What you will do » Stopping at the line that holds "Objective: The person", repeat the lines below exactly, starting from the very first and including that final line.

---------- Given information ----------

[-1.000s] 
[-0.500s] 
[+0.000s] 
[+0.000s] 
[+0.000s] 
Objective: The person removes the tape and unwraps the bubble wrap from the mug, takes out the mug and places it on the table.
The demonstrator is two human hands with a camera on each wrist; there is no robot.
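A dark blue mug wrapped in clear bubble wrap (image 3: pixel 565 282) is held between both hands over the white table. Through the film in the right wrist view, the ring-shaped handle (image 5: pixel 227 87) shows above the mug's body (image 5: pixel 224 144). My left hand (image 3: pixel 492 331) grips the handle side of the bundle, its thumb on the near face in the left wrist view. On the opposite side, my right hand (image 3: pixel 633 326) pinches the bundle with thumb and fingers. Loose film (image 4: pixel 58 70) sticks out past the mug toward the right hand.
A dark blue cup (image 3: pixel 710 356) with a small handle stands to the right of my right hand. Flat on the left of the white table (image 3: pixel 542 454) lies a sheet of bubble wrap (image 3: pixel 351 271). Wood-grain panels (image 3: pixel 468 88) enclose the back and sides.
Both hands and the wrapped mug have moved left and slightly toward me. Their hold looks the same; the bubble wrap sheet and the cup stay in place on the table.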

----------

Answer space »
[-1.000s] 
[-0.500s] 
[+0.000s] 
[+0.000s] 
[+0.000s] 
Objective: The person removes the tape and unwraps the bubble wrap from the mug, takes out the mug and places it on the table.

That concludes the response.